On Earth special relativity rarely comes into play. Newton's laws suffice for most of our day-to-day activities. Among the exceptions are satellites that use exquisitely accurate clocks, such as those in the Global Positioning System. These satellites orbit the planet at thousands of miles per hour. Their clocks slow down a tiny bit relative to those on the ground, just enough to ruin the precision of their measurements if we ignore the effect.

The constant speed of light has another profound implication for our studies of the universe. On Earth we don't notice a delay as light travels from an object to our eyes. After all, a light beam can dash around the globe nearly eight times a second. But light's fixed speed begins to matter away from our planet. Light from the Sun takes about eight minutes to get here. We never see the Sun as it is now, only as it was eight minutes ago. Similarly, we see the next nearest star, Proxima Centauri, as it was 4.1 years ago--the amount of time its light takes to reach us. We see the nearest big galaxy, Andromeda, as it existed more than 2 million years ago. The light from ever more distant galaxies takes billions of years to reach us, from a time when the universe itself was still young. Indeed, our giant telescopes are the time machines into the past that Jules Verne dreamed about--with the disappointing exception that we cannot physically travel through those portals.

Newton's laws also cease to operate reliably at submicroscopic scales. In the world of Galileo and Newton, one object orbiting another behaves much like a cat on a ramp.
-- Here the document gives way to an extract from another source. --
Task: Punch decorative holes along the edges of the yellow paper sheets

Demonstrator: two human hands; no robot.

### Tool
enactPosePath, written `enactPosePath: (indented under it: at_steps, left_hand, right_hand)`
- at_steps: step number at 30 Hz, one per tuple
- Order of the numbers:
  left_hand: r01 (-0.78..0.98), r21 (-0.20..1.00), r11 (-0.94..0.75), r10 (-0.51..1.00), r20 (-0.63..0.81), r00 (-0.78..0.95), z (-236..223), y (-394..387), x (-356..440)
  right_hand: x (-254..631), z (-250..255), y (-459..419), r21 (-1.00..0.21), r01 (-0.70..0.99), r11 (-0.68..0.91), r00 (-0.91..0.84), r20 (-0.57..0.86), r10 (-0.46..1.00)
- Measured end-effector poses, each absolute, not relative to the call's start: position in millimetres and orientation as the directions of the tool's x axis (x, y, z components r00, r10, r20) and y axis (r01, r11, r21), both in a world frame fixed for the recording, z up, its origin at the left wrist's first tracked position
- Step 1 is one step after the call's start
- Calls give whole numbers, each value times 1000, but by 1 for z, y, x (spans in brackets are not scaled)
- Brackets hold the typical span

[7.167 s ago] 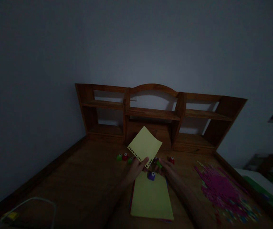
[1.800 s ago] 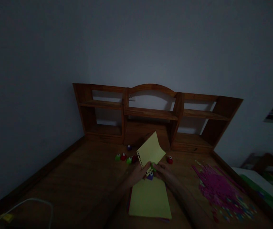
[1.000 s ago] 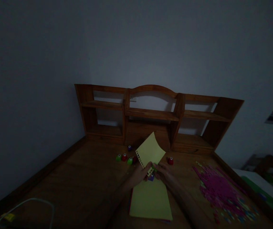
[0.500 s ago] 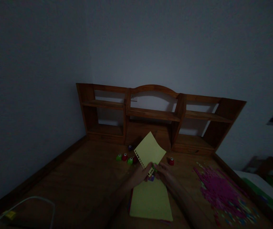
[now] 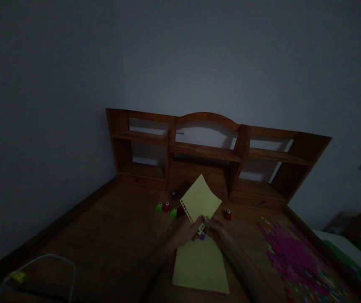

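Observation:
A pale yellow sheet of paper (image 5: 201, 197) is held up at a slant, with a row of small punched shapes along its lower left edge. My left hand (image 5: 189, 229) is closed on the sheet's lower corner. Closed around a small craft punch (image 5: 207, 219) with green and purple parts, my right hand (image 5: 217, 228) meets the sheet at that same corner. The fingers hide most of the punch. Below both hands lies a stack of paper (image 5: 201, 269), yellow on top with other colours at its edges.
Several punches (image 5: 166, 206), green, red and dark, stand behind on the left; a red punch (image 5: 227, 214) stands right. Pink and mixed paper bits (image 5: 294, 254) spread over the desk's right side. A wooden shelf (image 5: 205, 151) lines the back. A pale cable (image 5: 51, 256) curves at lower left.
The view has shifted slightly, so everything sits a little further right. Both hands keep the sheet and punch in nearly the same pose.

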State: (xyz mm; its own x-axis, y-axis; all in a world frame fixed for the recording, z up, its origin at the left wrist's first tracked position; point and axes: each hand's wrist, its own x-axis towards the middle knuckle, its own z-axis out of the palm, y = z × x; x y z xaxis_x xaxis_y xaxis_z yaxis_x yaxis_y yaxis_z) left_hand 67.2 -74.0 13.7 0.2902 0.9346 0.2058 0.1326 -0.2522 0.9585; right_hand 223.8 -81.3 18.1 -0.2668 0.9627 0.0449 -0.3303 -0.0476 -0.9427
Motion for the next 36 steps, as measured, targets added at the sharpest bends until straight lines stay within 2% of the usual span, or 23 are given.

It can walk up or down the ramp, pausing at any level it likes. But when physicists early in this century scrutinized the behaviors of atoms, they realized that only certain motions and energies are allowed. All others are forbidden. In this world, an electron orbiting the nucleus of an atom behaves more like a kangaroo on a (continued)


The Relativity of Time, Mass, and Length

Most aspects of the physical world can be described in terms of three quantities that we would normally consider easily measured: time, distance, and mass. According to Einstein's relativity theory, however, most measurements are not absolute. Contrary to ordinary experience, they depend on the frame of reference of whoever is doing the measuring--that is, on the location and motions of the observer. This is especially true at speeds approaching the speed of light.

The first assumption of special relativity theory is that observers inside a uniformly moving frame of reference will perceive physical events within their frame to be unaffected by its motion. But when observers look outside their own frame, its motion will affect what they see. This is the direct result of the theory's second assumption: that the speed of light is constant for all observers in uniform motion.

Observers moving at different speeds relative to a light source thus will receive the light at different times and will be unable to agree that given events occur simultaneously. Without simultaneity we can make no comparison against a standard, such as determining the accuracy of clocks or matching both ends of a train to a length of track.

Time

An observer aboard a train with a tall clocklike device that sends pulses of light from the top to the bottom of the clock face sees the light pulse at the same rate whether the train is moving or not (right,top). But to an observer standing at the station, the moving train's light clock runs slow. Movement causes each light pulse to travel in the direction of motion as well as from top to bottom, resulting in a long diagonal path (right, bottom). Since the speed of light is fixed, the light pulse takes longer to reach the end of its path. The faster the train, the longer the path and slower the clock.

Mass

According to relativity theory, an object's mass (indicated here by degree of opacity) increases with its velocity, a phenomenon that has been verified in particle accelerators. The mass of a vehicle traveling at half the speed of light--nearly 20,000 times the normal orbiting velocity of the Space Shuttle--increases only 15 percent. (For simplicity, other relativistic effects are not shown here.) At 70 percent of the speed of light, the mass increases 40 percent. But at the speed of light an object's mass would be infinite.